What to work on. Look through the data below for the line with "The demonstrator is", and transcribe it exactly together with each line after it up to and including the line with "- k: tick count". Give nothing else.

Dataset excerpt.
--- START ---
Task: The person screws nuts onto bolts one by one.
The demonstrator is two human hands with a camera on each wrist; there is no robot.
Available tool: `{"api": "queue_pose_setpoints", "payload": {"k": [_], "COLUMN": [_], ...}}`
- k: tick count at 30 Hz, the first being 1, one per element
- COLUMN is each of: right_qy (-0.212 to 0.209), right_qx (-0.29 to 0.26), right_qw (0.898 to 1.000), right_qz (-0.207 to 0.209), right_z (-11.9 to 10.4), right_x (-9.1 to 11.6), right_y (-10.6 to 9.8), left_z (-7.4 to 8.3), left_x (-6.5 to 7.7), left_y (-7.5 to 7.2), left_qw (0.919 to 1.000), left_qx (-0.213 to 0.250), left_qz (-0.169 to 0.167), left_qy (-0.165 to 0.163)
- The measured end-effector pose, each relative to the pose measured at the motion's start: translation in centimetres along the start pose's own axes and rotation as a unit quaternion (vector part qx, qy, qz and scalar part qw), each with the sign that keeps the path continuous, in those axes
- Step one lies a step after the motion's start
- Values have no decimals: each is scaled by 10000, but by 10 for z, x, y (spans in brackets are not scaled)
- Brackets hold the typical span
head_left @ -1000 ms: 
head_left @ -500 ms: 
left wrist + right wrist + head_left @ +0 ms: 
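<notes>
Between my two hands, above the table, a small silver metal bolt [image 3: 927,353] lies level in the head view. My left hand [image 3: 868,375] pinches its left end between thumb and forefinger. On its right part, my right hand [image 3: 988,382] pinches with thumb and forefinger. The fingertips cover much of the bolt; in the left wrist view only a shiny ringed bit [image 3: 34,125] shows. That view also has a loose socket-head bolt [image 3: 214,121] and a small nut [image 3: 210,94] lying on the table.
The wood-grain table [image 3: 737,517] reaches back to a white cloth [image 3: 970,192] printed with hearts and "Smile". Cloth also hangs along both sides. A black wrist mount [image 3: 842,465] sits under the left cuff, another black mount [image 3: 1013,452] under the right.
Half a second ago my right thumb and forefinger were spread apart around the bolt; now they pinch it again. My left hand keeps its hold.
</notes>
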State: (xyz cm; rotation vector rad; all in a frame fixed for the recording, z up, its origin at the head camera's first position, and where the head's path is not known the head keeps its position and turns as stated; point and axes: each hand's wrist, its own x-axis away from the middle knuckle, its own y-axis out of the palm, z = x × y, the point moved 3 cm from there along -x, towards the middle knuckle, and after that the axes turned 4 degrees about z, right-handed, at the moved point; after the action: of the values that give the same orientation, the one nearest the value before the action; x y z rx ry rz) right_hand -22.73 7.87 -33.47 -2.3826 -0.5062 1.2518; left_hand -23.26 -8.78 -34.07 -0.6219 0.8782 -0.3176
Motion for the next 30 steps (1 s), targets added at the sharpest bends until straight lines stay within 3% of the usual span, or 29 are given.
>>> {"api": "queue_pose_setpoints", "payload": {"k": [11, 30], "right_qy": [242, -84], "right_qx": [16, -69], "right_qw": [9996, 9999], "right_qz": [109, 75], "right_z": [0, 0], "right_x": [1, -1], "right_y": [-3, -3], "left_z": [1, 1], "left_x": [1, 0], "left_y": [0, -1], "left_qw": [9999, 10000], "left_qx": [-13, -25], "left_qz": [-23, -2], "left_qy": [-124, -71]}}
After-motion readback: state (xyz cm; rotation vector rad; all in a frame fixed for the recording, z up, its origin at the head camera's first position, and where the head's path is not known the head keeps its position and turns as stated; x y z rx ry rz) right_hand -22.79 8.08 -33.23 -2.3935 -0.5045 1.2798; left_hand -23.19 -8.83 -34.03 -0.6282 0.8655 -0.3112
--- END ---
Exercise solution.
The demonstrator is two human hands with a camera on each wrist; there is no robot.
Available tool: `{"api": "queue_pose_setpoints", "payload": {"k": [_], "COLUMN": [_], ...}}`
- k: tick count at 30 Hz, the first being 1, one per element

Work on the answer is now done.